The new settlement succeeded in increasing class members' participation. This time, about 700,000 class members made claims. Based on the original structure of the settlement, each claimant would receive about $3.50. In other words, the new settlement succeeded in attracting more claimants, but it provided them barely more cash compensation (per claimant) than the original settlement. The parties also agreed, in light of the Ninth Circuit's decision in Bluetooth, that if the court awarded less than $1.05 million to class counsel, Classmates would distribute the difference to claimants.
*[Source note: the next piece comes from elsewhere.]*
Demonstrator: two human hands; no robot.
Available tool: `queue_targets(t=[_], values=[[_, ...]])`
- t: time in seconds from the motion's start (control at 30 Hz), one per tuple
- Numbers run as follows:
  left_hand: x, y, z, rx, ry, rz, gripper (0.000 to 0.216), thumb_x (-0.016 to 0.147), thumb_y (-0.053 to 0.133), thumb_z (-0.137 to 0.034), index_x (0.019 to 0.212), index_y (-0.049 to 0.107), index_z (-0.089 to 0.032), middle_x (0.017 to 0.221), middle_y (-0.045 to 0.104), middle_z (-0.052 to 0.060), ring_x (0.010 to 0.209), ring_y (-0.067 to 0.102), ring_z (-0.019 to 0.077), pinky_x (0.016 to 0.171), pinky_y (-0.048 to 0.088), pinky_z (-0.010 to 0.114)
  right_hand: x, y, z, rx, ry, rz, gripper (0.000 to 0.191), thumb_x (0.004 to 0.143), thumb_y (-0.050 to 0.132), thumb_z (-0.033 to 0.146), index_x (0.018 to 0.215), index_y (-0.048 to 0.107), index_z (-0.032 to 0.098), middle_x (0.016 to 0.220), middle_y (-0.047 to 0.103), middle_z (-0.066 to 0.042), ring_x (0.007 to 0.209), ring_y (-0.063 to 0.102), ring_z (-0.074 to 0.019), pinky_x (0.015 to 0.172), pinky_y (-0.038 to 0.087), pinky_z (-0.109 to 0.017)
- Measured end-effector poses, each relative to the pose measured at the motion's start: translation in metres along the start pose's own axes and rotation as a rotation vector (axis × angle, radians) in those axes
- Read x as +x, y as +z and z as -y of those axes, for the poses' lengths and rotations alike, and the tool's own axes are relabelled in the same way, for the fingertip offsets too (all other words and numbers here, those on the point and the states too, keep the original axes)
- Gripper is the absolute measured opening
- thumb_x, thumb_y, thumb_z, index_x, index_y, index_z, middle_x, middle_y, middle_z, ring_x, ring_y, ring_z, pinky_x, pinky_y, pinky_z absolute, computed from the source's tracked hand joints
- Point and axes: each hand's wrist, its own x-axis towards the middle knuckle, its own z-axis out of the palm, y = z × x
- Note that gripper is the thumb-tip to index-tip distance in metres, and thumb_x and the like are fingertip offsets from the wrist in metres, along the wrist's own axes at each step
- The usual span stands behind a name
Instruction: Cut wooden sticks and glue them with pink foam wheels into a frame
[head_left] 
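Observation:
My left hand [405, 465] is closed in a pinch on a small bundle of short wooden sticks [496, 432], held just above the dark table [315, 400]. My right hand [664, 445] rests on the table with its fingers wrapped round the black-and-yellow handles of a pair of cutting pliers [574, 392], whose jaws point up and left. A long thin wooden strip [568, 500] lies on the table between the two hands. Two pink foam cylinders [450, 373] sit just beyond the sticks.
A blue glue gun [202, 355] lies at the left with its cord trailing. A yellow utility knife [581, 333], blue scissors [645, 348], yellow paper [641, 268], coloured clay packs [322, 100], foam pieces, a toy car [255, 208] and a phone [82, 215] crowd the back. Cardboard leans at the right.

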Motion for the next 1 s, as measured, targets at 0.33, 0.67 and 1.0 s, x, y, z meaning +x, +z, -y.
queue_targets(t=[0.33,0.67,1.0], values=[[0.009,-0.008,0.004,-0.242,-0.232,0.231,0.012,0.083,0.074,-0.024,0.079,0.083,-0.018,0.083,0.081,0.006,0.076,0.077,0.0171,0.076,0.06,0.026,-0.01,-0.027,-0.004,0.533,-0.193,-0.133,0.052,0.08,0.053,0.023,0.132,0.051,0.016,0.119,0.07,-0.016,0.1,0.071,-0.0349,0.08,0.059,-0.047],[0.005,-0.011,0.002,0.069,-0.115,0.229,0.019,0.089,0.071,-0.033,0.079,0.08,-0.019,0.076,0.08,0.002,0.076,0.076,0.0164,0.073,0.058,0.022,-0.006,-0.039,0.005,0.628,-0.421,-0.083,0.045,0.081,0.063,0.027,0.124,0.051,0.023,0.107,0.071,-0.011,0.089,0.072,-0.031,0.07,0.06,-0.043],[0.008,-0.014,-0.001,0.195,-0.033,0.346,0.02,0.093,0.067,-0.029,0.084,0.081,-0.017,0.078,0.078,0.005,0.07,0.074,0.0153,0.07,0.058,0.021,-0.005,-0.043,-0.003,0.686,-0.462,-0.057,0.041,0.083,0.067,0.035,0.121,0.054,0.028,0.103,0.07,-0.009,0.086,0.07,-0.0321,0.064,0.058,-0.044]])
See Bluetooth, 654 F.3d at 949 (requiring courts to closely scrutinize a "kicker arrangement" in which the difference between class counsel's negotiated fee award and the court's ultimate fee award reverts to the defendant).

At a December 2011 fairness hearing, the court stated that it would give final approval to the new settlement. The court noted its reservations, explaining that class counsel's agreement to create a settlement class with as many as 60 million members virtually ensured that no class member would receive significant compensation. The court explained, for example, that even if Classmates' corporate parent had decided to fully drain its then-existing cash coffers, Classmates could have paid no more than $2 to every class member.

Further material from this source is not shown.